__Aim of the exercise__.
In the listing below, find each line with the string "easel" and report it.

__Provided material__.
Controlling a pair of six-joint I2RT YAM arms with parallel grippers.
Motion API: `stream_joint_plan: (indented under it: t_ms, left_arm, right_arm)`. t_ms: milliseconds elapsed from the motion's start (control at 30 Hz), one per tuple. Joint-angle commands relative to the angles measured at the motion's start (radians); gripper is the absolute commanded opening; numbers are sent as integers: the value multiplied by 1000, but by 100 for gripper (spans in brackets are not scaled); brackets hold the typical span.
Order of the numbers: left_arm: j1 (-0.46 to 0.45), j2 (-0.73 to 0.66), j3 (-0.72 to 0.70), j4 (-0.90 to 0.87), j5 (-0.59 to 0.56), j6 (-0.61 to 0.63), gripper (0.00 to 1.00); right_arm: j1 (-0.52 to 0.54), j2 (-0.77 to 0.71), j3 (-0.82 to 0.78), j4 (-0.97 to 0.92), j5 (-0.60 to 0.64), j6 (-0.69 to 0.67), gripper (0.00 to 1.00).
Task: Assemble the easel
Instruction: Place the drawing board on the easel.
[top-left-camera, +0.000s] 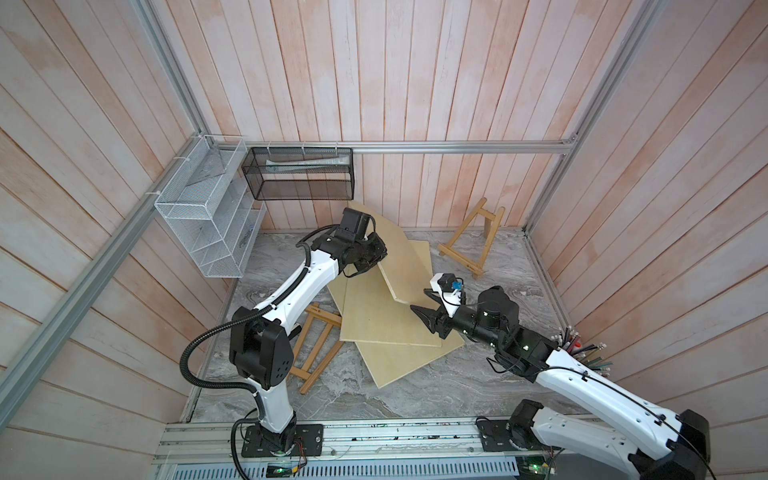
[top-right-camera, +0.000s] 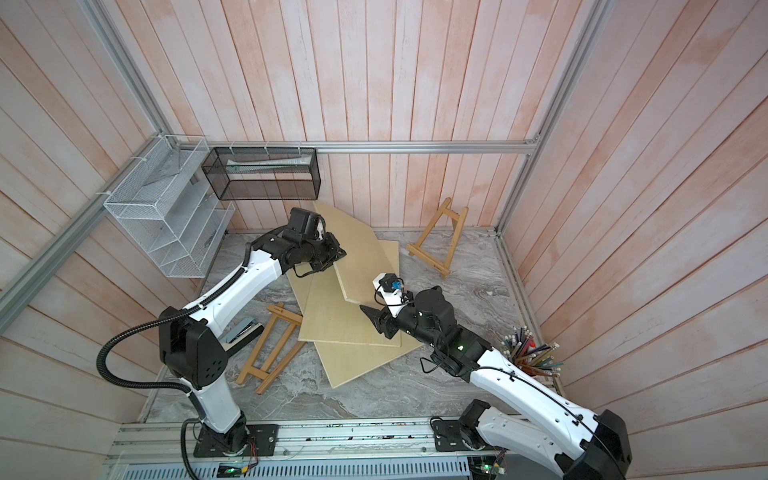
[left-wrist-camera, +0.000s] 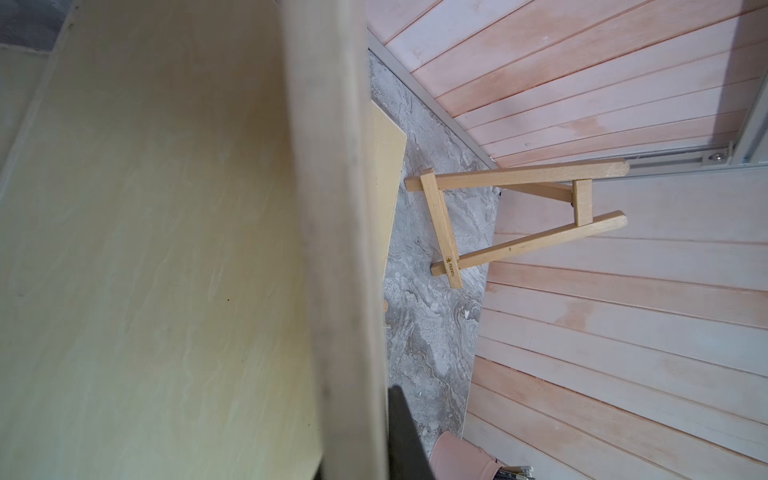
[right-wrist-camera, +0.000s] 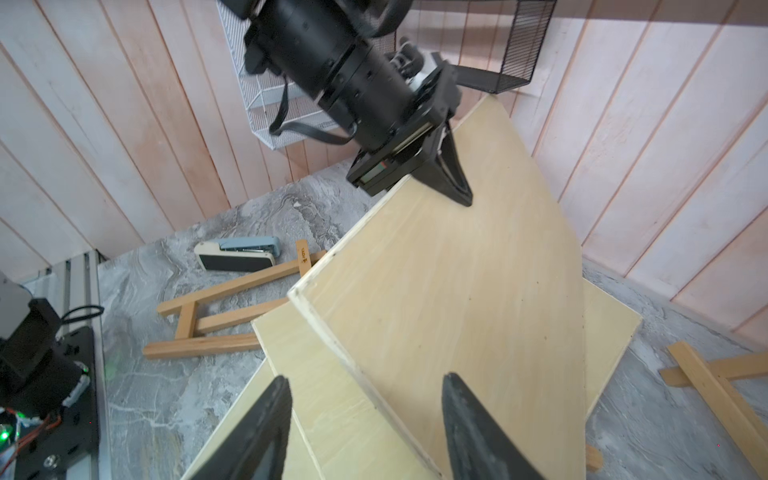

__Task output__.
Task: Assemble the easel
Instruction: Place the drawing board on the easel.

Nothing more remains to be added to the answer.